Detection of Intestinal Dysbiosis in Post-COVID-19 Patients One to Eight Months after Acute Disease Resolution.

The intestinal microbiota plays an important role in the immune response against viral infections, modulating both innate and adaptive immune responses. The cytokine storm is associated with COVID-19 severity, and the patient's immune status is influenced by the intestinal microbiota in a gut-lung bidirectional interaction. In this study, we evaluate the intestinal microbiota of Brazilian patients in different post-COVID-19 periods, and correlate this with clinical data and the antibiotic therapy used during the acute phase.
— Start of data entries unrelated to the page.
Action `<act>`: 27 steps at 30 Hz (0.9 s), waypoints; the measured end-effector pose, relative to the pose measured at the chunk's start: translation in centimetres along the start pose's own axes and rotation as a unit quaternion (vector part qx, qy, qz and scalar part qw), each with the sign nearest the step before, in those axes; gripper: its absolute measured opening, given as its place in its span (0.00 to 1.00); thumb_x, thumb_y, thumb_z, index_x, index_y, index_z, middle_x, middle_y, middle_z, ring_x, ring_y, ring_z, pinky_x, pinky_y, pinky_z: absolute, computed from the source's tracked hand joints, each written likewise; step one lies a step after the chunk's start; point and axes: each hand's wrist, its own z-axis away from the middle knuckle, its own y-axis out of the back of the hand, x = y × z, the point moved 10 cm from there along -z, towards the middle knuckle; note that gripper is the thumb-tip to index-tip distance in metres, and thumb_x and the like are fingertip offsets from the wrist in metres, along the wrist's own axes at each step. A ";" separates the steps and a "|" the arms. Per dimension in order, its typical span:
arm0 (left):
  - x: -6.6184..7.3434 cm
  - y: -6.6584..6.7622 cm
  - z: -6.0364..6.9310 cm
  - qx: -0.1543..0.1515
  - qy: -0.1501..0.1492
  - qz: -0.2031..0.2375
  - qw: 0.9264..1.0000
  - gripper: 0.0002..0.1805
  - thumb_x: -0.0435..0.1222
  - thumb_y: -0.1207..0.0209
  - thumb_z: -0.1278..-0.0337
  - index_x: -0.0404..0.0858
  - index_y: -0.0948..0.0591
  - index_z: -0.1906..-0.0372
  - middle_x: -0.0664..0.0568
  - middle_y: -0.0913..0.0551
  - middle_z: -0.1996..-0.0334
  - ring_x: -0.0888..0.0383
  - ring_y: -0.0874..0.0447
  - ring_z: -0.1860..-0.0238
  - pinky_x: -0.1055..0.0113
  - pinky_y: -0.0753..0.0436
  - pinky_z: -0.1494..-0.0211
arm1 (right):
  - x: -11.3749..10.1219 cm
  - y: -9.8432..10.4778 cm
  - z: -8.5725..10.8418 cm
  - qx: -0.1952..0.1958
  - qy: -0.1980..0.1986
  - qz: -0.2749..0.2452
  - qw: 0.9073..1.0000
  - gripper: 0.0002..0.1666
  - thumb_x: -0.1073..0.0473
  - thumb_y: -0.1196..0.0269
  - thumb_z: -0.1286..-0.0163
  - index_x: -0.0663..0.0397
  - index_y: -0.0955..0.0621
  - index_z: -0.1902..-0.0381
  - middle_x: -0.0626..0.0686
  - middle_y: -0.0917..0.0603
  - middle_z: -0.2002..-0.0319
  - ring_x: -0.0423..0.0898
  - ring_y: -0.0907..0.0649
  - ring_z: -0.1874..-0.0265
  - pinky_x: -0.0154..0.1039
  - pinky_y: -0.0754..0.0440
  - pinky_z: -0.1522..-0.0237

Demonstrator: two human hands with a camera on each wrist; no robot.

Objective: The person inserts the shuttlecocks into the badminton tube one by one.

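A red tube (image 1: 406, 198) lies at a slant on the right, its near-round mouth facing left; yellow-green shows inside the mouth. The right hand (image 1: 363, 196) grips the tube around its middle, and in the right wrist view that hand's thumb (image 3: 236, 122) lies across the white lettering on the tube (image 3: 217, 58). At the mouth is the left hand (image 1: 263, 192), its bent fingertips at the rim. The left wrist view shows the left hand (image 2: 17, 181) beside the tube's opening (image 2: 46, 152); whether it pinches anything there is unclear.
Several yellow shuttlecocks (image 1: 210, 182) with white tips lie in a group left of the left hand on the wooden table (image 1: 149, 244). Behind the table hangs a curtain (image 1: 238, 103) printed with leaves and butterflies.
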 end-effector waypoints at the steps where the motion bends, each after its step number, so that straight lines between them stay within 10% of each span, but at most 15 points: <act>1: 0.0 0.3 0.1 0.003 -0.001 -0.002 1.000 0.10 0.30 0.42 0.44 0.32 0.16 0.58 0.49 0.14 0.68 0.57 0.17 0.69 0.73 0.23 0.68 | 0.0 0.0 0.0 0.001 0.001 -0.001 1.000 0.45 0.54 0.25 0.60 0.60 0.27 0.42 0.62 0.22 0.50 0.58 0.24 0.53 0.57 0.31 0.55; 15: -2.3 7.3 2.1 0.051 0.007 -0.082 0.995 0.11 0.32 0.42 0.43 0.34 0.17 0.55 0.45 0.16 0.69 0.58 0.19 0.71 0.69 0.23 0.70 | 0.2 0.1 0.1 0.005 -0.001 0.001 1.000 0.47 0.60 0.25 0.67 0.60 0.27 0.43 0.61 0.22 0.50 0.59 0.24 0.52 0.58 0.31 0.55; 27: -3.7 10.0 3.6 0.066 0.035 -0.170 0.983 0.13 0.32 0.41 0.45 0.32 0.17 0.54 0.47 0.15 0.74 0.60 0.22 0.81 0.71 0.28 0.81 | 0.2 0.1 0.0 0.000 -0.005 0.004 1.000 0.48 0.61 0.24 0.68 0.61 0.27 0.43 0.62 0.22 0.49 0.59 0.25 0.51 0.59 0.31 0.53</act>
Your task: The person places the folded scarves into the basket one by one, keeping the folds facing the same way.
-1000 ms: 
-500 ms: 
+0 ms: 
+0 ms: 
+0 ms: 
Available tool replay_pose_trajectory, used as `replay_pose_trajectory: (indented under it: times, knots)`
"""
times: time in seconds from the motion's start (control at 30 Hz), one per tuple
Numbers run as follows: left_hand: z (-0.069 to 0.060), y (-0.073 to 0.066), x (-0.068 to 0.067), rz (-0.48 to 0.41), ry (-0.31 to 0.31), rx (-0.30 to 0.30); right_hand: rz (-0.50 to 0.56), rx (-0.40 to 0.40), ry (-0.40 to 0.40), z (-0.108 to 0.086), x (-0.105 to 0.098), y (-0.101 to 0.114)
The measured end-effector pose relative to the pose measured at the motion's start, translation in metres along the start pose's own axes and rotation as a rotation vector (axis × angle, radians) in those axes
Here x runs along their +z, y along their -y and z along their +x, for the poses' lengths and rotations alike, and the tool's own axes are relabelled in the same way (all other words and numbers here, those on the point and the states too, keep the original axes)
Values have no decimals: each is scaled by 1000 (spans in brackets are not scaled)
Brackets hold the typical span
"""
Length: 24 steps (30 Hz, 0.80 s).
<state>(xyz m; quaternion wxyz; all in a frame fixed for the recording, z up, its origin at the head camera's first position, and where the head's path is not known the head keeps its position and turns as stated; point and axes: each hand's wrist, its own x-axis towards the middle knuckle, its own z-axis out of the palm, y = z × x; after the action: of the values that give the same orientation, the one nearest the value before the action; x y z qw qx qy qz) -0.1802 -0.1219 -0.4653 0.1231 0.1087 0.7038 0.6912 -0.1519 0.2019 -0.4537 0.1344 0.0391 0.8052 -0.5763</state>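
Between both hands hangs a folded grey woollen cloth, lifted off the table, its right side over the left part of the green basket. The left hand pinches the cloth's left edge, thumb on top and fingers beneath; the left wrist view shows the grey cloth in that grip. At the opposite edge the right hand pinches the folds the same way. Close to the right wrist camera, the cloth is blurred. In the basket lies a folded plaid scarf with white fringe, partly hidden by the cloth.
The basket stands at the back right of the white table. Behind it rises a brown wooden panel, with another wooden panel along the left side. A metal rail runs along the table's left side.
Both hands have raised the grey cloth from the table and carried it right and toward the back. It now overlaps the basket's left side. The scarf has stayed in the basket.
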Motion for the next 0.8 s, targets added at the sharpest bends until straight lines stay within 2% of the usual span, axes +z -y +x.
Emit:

DNA extracted from stool samples was sequenced and total anti-SARS-CoV-2 antibodies and C-reactive protein were quantified. Compared with controls, there were significant differences in the microbiota diversity in post-COVID-19 patients, suggesting an intestinal dysbiosis even several months after acute disease resolution. Additionally, we detected some genera possibly associated with the post-COVID-19 dysbiosis, including Desulfovibrio, Haemophillus, Dialister, and Prevotella, in addition to decreased beneficial microbes, associated with antibiotic-induced dysbiosis, such as Bifidobacterium and Akkermansia. Therefore, our hypothesis is that dysbiosis and the indiscriminate use of antibiotics during the pandemic may be associated with post-COVID-19 clinical manifestations. In our study, 39% (n = 58) of patients reported symptoms, including fatigue, dyspnea, myalgia, alopecia, anxiety, memory loss, and depression. These data suggest that microbiota modulation may represent a target for recovery from acute COVID-19 and a therapeutic approach for post-COVID-19 sequelae.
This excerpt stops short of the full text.